The fertile land is now lush with trees and dog rose. The freshwater creek Schelphoek is rich in rare plants thanks to the transition from salt to fresh water, including many kinds of orchids. Here, there are no less than sixty different species of breeding birds. You can take beautiful walks along the border between land and water, on pathways with many silverberry trees. There is the Delta path for long distance lovers. For the kids, there is the ‘find-your-walk’ activity. Provided they rather not swim in the creek, or play on the wide riparian strips.
The Prunje polder is an area on the south coast of Schouwen-Duiveland. It is one of the oldest polders of the island, and is a nature reserve which is internationally recognized as a "wetland". See the flowers in the field, feel the wind through your hair, hear the birds and smell the mud. A tremendous variety of vegetation exists here. The Prunje has become the domain of many marsh plants including the samphire and the sea aster.
Nature lovers can truly indulge themselves: there is an observation tower, a bird viewing window and there is even a bird boulevard. You will find flocks of waterfowl and waders here.

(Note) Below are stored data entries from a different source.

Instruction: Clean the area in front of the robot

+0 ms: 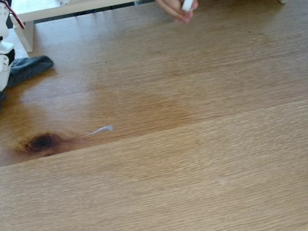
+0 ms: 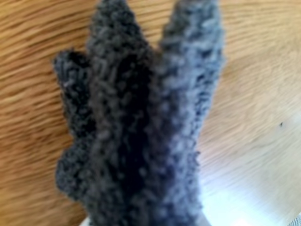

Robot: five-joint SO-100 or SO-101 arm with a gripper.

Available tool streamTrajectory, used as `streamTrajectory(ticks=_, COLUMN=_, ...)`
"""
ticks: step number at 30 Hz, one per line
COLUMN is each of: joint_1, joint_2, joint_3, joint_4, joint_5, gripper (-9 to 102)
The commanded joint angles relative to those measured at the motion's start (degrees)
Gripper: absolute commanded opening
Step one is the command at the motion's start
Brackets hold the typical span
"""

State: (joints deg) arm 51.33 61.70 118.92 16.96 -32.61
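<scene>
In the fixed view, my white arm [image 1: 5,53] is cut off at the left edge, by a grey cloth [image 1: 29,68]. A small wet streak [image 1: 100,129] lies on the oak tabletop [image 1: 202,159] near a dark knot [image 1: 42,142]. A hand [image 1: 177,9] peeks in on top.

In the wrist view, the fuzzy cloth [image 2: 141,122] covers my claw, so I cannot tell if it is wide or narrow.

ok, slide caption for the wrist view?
Grey fuzzy cloth covering the gripper, over the oak tabletop.

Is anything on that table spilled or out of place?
Yes. A small pale streak of liquid lies on the wooden table, just right of a dark knot. At the top edge, a hand holds something white. A grey cloth lies beside the robot arm.
</scene>
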Motion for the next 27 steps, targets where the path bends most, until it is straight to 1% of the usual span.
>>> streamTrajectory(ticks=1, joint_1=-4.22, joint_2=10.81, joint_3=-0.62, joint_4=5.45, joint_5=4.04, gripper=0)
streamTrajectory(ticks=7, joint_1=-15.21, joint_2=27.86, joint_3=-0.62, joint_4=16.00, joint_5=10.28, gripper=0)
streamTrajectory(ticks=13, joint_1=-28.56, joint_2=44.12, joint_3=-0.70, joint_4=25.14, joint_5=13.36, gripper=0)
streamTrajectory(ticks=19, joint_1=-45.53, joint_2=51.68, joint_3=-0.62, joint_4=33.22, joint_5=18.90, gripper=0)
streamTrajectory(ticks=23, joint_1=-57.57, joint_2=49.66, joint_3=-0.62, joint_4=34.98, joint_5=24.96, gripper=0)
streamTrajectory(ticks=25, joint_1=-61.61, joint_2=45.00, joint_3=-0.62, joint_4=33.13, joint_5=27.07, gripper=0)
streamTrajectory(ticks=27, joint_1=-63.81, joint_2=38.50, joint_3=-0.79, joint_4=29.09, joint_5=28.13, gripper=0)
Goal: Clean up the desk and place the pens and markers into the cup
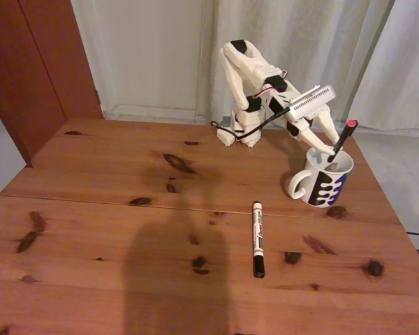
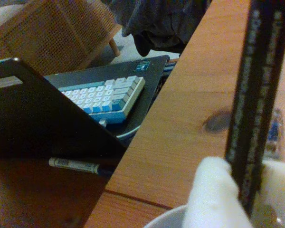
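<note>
On the right of the desk (image 1: 91,230) stands the cup (image 1: 323,183), a white mug with dark blue blotches. A black pen with a red tip (image 1: 343,138) leans up out of it, its lower end inside. My gripper (image 1: 330,148) hangs just over the cup's rim, shut on the pen. The wrist view shows the same pen (image 2: 256,95) as a dark bar clamped in my gripper (image 2: 247,199), between the white fingers (image 2: 211,194), with the cup's rim (image 2: 164,219) below. A white marker with a black cap (image 1: 258,237) lies flat mid-desk, left of the cup in the fixed view, and shows as the marker (image 2: 76,165).
The arm's base (image 1: 241,129) sits at the desk's back edge, with curtains behind it. A soft shadow (image 1: 171,279) falls on the front of the desk. Bare wood stretches across the left half. Past the desk edge, the wrist view shows a keyboard (image 2: 104,95) and a wicker chair (image 2: 52,33).
</note>
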Available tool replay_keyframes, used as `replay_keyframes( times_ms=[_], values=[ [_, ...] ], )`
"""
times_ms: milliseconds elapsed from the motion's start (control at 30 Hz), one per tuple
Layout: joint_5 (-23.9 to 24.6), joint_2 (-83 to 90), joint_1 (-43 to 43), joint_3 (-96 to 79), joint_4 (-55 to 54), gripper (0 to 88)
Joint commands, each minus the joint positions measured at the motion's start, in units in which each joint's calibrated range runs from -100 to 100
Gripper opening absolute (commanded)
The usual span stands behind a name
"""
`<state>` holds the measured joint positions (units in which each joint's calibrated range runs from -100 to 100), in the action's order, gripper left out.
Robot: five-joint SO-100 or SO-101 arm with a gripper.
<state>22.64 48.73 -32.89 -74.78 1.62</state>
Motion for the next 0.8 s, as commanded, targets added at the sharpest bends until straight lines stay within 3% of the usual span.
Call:
replay_keyframes(
  times_ms=[0, 133, 300, 767],
  values=[
    [0.10, -0.11, 0.52, 0.39, -1.57, 0.8],
    [-0.32, 0.05, 0.52, -1.69, -2.00, 1.1],
    [-0.43, 0.05, 1.01, -3.85, -1.83, 7.7],
    [-1.37, -0.61, 6.07, 3.09, -1.23, 8.0]
  ],
)
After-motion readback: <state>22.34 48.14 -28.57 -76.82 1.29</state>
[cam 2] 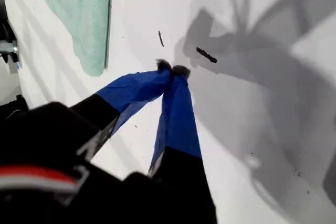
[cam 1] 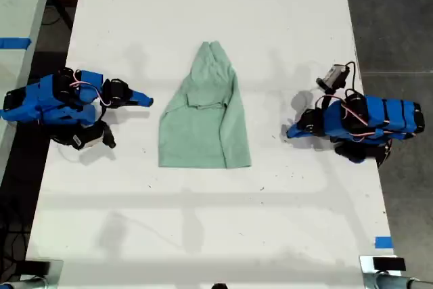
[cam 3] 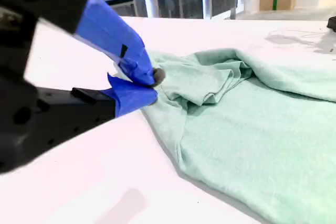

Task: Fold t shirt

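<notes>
The t shirt (cam 1: 205,112) lies near the middle of the white bench (cam 1: 203,5) in the exterior view, already folded narrow, with its pointed top toward the frame's top and its straight hem below. My first pincer (cam 2: 172,68) has its blue tips together on nothing, over bare bench, with the shirt's edge off to one side. My second pincer (cam 3: 152,85) is also closed and empty, its tips just beside the shirt's bunched fold; I cannot tell whether they touch it.
</notes>
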You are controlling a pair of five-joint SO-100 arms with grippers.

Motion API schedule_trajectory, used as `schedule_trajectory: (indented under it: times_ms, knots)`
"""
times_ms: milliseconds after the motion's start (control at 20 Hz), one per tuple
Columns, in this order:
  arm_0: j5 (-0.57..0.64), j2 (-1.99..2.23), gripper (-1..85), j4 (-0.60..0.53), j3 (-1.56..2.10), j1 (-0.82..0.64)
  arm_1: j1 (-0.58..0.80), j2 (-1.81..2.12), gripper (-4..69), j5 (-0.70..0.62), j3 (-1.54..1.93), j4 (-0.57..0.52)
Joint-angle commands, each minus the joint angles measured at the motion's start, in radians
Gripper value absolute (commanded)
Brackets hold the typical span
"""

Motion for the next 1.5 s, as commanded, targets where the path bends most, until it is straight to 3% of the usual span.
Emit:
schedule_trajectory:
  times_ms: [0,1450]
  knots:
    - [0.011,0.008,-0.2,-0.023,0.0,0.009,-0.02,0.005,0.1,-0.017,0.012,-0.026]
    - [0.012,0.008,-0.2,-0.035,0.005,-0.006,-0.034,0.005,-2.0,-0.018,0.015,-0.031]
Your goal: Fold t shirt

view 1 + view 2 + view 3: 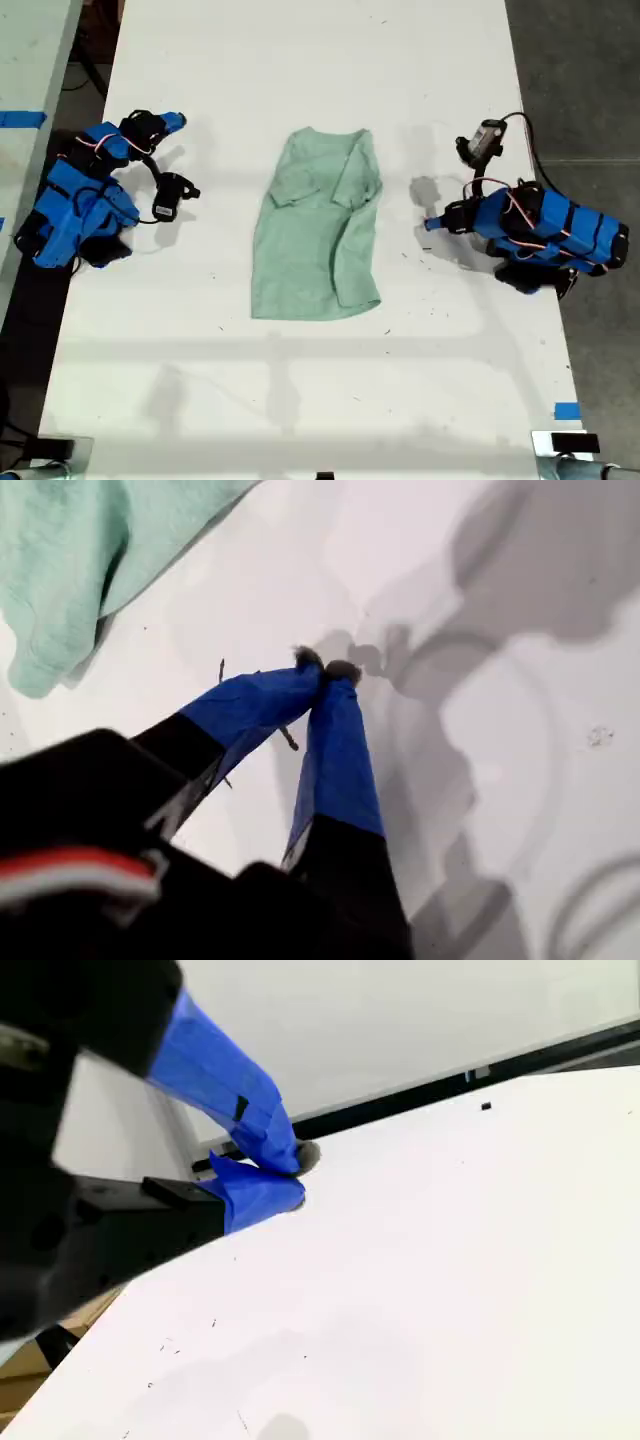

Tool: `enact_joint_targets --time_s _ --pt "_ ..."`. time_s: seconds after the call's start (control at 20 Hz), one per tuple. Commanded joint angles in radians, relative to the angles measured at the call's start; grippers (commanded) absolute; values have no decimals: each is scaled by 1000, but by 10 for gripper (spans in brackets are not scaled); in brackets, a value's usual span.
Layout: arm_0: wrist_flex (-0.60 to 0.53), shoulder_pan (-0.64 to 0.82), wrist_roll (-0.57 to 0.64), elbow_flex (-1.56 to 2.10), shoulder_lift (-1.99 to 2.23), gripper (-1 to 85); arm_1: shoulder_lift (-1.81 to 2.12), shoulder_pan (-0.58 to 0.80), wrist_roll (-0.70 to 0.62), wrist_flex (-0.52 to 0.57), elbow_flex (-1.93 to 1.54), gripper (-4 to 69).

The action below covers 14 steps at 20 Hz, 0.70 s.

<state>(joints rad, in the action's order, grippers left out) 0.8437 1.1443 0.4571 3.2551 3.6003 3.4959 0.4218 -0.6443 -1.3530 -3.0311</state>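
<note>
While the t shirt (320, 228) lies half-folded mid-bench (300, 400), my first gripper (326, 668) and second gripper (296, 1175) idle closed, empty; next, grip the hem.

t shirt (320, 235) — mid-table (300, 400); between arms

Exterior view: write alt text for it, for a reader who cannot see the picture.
A pale mint-green t shirt, partly folded into a tall narrow shape, lies in the middle of a white table seen from above. A blue robot arm rests on the table at each side of the view, neither touching the cloth.
</note>
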Motion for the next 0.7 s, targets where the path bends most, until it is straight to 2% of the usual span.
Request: enact_joint_targets --time_s 0.0,0.65 --pt "-12 -23 11 43 8 -3 12 18 54 -15 -35 10" --pt "-12 -21 12 43 8 -3 12 34 86 -31 -38 10"
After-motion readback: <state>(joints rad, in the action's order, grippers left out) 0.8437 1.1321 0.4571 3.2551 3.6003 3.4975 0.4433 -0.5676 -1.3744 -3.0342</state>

Oosterschelde National Park is located to the south of Schouwen-Duiveland. It is the largest national park in the Netherlands, with an area covering 37,000 ha. There are several long and short bicycle and walking routes laid out over marked or unmarked trails. Oosterschelde National Park means walking along the tide line, beachcombing, snorkeling, biking, a visit to a mussel farm or a nature boat trip. There is plenty of things to do.
The fauna of Oosterschelde National Park is very unique as well. Many different bird species can be observed in this National Park. There are several bird cabins which make it possible to take a good look at the birds. Especially waders like the golden plover, avocet, curlew and other sandpipers feel at home on the mudflats and salt marshes, which the area has to offer. Also seabirds, including several gull species can be found in this great natural area. Aside from the many different species of birds, there are also seals and porpoises which can be found in the waters of the Oosterschelde. In addition, the area is also attractive to fishing enthusiasts. Sole, flounder, dab, eel, whiting, mackerel and garfish are some of the edible fish species which can be found in the Oosterschelde.
The Grevelingenmeer is a popular recreation and water sporting area. The area is the largest saltwater lake in Western Europe and is a protected Natura 2000 site. The Grevelingenmeer is a former inlet of the North Sea, situated between the islands of Goeree-Overflakkee and Schouwen-Duiveland, on the border of the provinces of South Holland and Zeeland.
Near the Brouwersdam you can do a lot of windsurfing. That's because the inland water is calmer than the North Sea, while there is almost just as much wind. In addition, also diving into the lake a popular sport, especially near Scharendijke and Den Osse. You will also find beautiful marina at Port Zélande on the Brouwersdam. The little harbor of Battenoord is popular among kayakers, because it is a great area to practice what it's like on the open sea. Lastly, there are harbors near Herkingen, Ouddorp, Brouwershaven and Bruinisse.